Edison · 发表于 2007-2-12 18:29

The Era of Tera: Intel Reveals more about 80-core CPU
Date: Feb 11, 2007
Type: CPU & Chipset
Manufacturer: Intel
Author: Anand Lal Shimpi

Page 1
With no Spring Intel Developer Forum happening this year in the US, we turn to the International Solid-State Circuits Conference (ISSCC) for an update on Intel's ongoing R&D projects. Normally we'd hear about these sorts of research projects on the final day of IDF, these days presented by Justin Rattner, but this year things are a bit different. The main topic at hand today is one of Intel's Tera-scale computing projects, but before we get to the chip in particular we should revisit the pieces of the puzzle that led us here to begin with.

Recapping Tera-ProblemsAt the Spring 2005 Intel Developer Forum, Justin Rattner outlined a very serious problem for multi-core chips of the future: memory bandwidth. We're already seeing these problems today, as x86 single, dual and quad core CPUs currently all have the same amount of memory bandwidth. The problem becomes even more severe when you have 8, 16, 32 and more cores on a single chip.

The obvious solution to this problem is to use wider front side and memory buses that run at higher frequencies, but that solution is only temporary. Intel's slide above shows that a 6-channel memory controller would require approximately 1800 pins, and at that point you get into serious routing and packaging constraints. Simply widening the memory bus and relying on faster memory to keep up with the scaling of cores on CPUs isn't sufficient for the future of microprocessors.

So what do you do when a CPU's access to data gets slower and more constrained? You introduce another level in the memory hierarchy of course. Each level of the memory hierarchy (register file, L1/L2/L3 cache, main memory, hard disk) is designed to help mask the latency of accessing data at the level immediately below it. The clear solution to keeping massively multi-core systems fed with data then is to simply put more memory on die, maybe an L4 cache perhaps?

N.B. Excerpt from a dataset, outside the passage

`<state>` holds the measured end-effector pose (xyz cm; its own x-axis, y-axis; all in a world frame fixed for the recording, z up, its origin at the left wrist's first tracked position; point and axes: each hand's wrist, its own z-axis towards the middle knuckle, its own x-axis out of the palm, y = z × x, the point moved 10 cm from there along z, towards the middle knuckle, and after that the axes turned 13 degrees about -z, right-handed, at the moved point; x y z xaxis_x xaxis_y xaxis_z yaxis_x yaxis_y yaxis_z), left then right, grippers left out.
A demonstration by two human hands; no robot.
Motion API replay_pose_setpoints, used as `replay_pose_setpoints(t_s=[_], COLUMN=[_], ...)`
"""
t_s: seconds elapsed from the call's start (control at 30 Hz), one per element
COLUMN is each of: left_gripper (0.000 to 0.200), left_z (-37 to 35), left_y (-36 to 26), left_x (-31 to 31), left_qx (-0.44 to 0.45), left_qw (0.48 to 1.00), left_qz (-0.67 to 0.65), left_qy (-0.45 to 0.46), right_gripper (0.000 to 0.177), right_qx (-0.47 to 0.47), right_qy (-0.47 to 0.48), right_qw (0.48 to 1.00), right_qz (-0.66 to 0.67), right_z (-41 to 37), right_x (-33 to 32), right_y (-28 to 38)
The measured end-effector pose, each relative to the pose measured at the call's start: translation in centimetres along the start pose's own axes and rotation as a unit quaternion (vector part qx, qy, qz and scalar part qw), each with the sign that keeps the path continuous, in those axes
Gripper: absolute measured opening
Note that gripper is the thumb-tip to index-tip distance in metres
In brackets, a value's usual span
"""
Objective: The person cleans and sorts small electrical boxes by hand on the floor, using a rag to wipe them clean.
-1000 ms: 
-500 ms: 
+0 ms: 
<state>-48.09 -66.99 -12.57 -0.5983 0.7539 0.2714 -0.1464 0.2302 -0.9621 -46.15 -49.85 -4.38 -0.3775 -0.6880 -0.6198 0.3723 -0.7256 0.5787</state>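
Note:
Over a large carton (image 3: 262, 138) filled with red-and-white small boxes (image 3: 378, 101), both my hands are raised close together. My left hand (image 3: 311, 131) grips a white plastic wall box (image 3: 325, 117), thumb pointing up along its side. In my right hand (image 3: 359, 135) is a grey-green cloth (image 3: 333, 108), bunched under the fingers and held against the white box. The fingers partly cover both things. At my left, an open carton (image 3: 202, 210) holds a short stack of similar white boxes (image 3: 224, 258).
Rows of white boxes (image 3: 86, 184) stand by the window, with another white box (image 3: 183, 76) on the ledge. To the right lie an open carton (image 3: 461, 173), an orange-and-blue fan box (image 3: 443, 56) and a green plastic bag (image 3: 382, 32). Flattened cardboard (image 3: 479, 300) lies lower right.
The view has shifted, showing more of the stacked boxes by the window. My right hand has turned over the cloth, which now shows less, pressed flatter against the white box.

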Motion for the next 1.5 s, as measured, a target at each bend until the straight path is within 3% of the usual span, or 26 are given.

The issue you run into here is that CPU die space is expensive, and the amount of memory we'd need to keep tens of cores fed is more than a few megabytes of cache can provide. Instead of making the CPU die wider, Intel proposed to stack multiple die on top of each other. A CPU die, composed of many cores, would simply be one layer in a chip that has integrated DRAM or Flash or both. Since the per-die area doesn't increase, the number of defects don't go up per die.

Memory bandwidth improves tremendously, as your DRAM die can have an extremely wide bus to connect directly to your CPU cores. Latency is also much improved as the CPU doesn't have to leave the package to get data stored in any of the memory layers.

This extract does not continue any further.